With regard to .TV here are arguments I've been making for years. I think it's risky just from a legal standpoint (read the agreement you have no legal standing). You don't have stability in pricing and are paying a premium for something that hasn't established itself as such. A name brand drug can fetch $200 because it's been advertised and sold one on one to doctors who recommend it. But a "generic" is worth $3-10. TV has grossed $20 million and hasn't reinvested a penny in marketing it.

This extension is terrific if you have broadcast content. It's also how many companies brand their Google channels and it's great if you have a print site that can drive them to another site that's video sight and sound. Heels.com is an excellent example. B the web is TV and every .com can be a broadcast station (just wait until Apple's Wednesday announcement. TV hasn't been branded in the hearts and minds of people as the place to find TV. And you won't find TV there. It's on YouTube, Hulu and sites like AmericanIdol.com. Mostly it's clips shared by friends. The language set of the consumer has changed "Turn on the Plasma" "Lets watch it on the high definition channel" "Tivo it" "Let's see what's on cable" "Lets find a movie on Netflix". And Apple is about to fundamentally change our concept of web and TV.

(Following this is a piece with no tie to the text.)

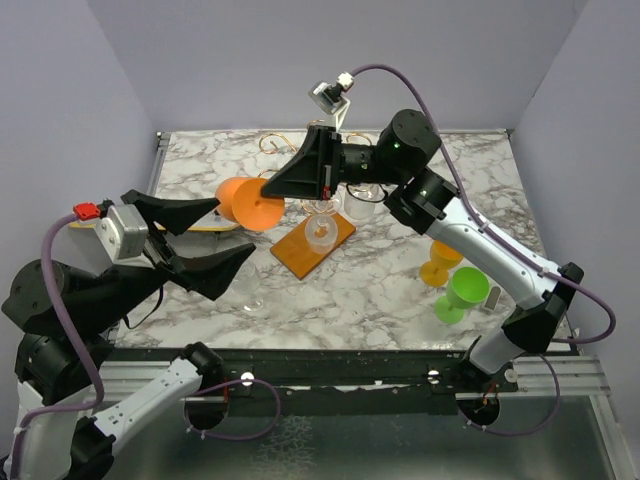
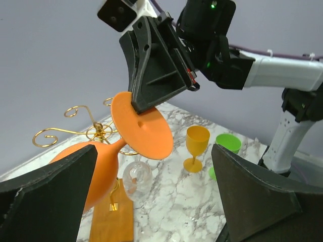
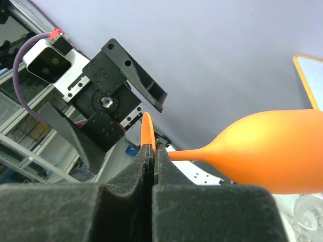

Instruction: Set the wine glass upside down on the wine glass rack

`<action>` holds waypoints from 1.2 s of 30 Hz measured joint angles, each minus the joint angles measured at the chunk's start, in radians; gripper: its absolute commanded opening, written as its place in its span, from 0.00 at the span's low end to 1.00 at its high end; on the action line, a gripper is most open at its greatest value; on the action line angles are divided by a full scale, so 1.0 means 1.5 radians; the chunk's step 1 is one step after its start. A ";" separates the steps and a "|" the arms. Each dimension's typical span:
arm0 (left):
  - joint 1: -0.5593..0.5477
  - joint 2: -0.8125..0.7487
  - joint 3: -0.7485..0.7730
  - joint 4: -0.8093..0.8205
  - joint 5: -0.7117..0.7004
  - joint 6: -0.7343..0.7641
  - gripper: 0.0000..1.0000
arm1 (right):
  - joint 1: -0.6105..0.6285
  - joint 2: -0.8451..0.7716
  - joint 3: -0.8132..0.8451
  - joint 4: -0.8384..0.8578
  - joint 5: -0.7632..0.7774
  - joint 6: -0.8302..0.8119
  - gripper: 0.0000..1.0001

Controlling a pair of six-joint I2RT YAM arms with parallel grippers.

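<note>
From above, the right hand point(image 1: 270, 192) pinches the foot of the orange glass point(image 1: 256, 213), which hangs on its side over the worktop point(image 1: 400, 290), between the middle and the left edge, bowl toward that edge. The left hand point(image 1: 236, 226) gapes wide just beside the bowl, gripping nothing. The rack point(image 1: 296, 254) stands at the worktop's middle, a clear glass point(image 1: 321, 231) at its post; a yellow glass point(image 1: 440, 262) and a green glass point(image 1: 463, 292) stand near the right edge. In the left wrist view, both left fingers point(image 2: 50, 191) are spread apart, the glass between and beyond them, the rack's gold scrolls behind it. In the right wrist view, the right jaws are closed tight on the foot's rim, stem and bowl reaching rightward.
</note>
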 measured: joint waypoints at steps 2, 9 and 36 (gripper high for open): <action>0.000 0.000 0.010 0.001 -0.027 -0.031 0.81 | 0.000 0.014 0.012 0.006 0.005 -0.016 0.01; 0.000 0.012 0.009 0.016 -0.142 -0.127 0.49 | 0.000 0.048 0.043 0.052 0.007 -0.050 0.01; -0.002 0.086 0.008 0.087 -0.290 -0.202 0.00 | 0.001 0.006 0.021 0.020 0.070 -0.250 0.68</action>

Here are the top "TV" sites on the web, according to Nielsen's data:
1. YouTube -- 111.1 million average page views per month
2. Vevo -- 34.6 million average page views per month
3. Facebook -- 29.8 million average page views per month
4. Yahoo! -- 25.3 million average page views per month
5. MSN/WindowsLive/Bing -- 16.6 million average page views per month
6. AOL Media Network -- 13.3 million average page views per month
7. Hulu -- 13.1 million average page views per month
8. The CollegeHumor Network -- 12.5 million average page views per month
9. CNN Digital Network -- 8.3 million average page views per month
10. Netflix -- 7.4 million average page views per month

According to Forbes 250 million TVs are sold each year but few over $1000. They expect Apple to grab $6 million within days of the launch. Jeffries reasons:
  • The bill-of-materials for a well-equipped Apple television set — including a hard drive, enough processing power to support voice commands or gesture-based controls, and the usual complement of interactive television features — should come to about $896, allowing Apple to sell sets for about $1200.
  • The global television market is about 250 million units a year, but only about 10 million televisions costing more than $1000 are sold each year. Misek figures Apple will be able to entice a lot of people to pay more: so he figures Apple will have an initial addressable market of about 50 million units a year.

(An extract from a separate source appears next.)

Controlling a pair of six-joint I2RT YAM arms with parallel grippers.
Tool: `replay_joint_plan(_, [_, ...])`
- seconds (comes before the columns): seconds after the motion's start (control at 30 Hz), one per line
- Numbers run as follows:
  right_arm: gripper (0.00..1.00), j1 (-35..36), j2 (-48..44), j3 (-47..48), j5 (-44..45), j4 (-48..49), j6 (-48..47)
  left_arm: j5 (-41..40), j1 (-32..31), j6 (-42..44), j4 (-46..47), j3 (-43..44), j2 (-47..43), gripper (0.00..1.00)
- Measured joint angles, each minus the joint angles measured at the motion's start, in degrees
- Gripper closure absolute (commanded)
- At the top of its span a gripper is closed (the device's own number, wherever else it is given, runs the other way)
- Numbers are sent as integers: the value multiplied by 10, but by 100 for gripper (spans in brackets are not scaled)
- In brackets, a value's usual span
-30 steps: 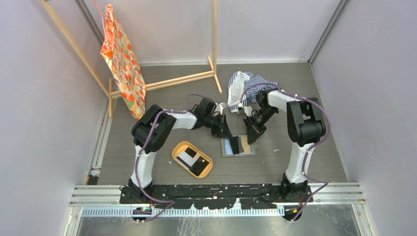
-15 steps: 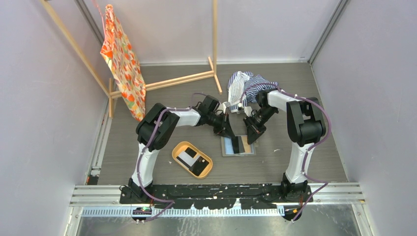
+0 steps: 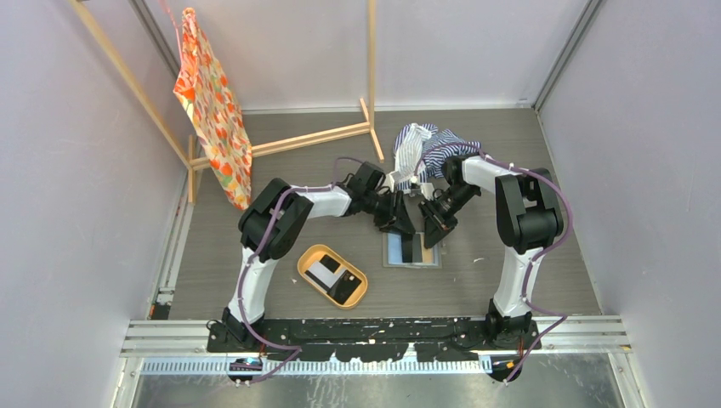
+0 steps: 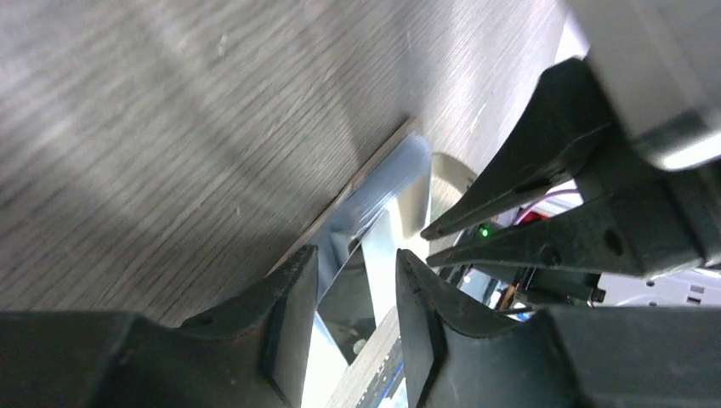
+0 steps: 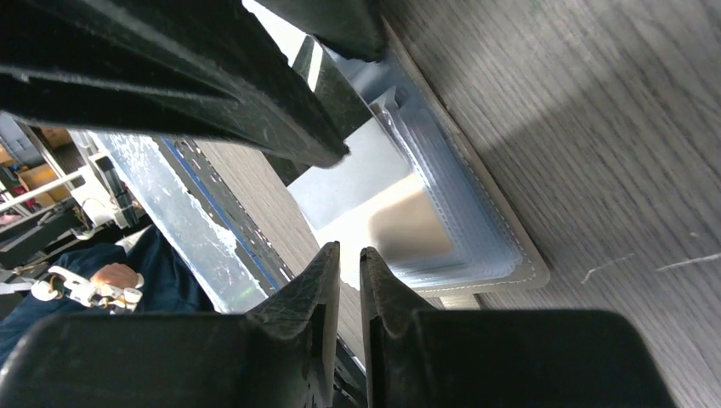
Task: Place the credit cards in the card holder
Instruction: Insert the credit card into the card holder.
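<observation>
The card holder (image 3: 394,252) lies open on the table, pale blue-grey inside (image 5: 476,229). A black credit card (image 4: 353,293) stands on edge in it, between the fingers of my left gripper (image 4: 355,255), which are open with a gap on each side. From above, the left gripper (image 3: 405,229) hangs over the holder's far edge. My right gripper (image 3: 431,234) sits just right of it, over the holder. In its own view the right gripper (image 5: 349,249) shows a narrow slit with nothing in it. An orange-tan card (image 5: 410,225) sits in a pocket.
An oval orange tray (image 3: 308,257) at front left holds a white card (image 3: 321,272) and a black card (image 3: 343,288). A striped cloth (image 3: 417,140) lies behind the arms. A wooden frame (image 3: 315,136) with a patterned orange cloth (image 3: 208,102) stands at back left.
My left gripper moved right over the holder and its jaws opened off the black card. The right gripper's jaws parted slightly; the arm stayed put.
</observation>
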Motion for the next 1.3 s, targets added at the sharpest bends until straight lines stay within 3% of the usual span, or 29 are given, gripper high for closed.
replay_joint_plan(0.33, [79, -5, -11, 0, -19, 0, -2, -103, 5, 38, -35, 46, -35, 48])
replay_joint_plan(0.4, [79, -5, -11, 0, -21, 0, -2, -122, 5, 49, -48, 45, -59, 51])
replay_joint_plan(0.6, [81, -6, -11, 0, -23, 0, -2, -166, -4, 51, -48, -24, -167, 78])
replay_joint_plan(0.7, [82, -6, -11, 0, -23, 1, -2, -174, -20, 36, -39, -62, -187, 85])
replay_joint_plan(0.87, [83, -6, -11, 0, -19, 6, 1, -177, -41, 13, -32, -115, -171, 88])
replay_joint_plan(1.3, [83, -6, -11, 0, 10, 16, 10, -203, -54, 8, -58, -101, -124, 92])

  • If Apple sells about 5 million of these sets in 2013 Apple could add $6 billion in revenues to the consensus estimate of $166 billion and between 69 cents and $1.03 to the consensus per-share earnings estimate of $38.34.
PS. These aren't idiots out to scam people at .CO they are people I know and trust and have excellent reputations which those complaining might try to improve for themselves by looking at the facts.
It's nice to just blame Rick for your failures. He's rich. Every purchased self-funded from profits on past ones. He has lawyers on retainer. He gets 100s of offers a day and has rejected thousands on many single names over time. Google and Yahoo treat him like a king because one knows the pain on bonus if they lose his account. You don't. You're not Rick. Grow up, grab a mitt and get into the game or go home to Mom and suck on your pacifier.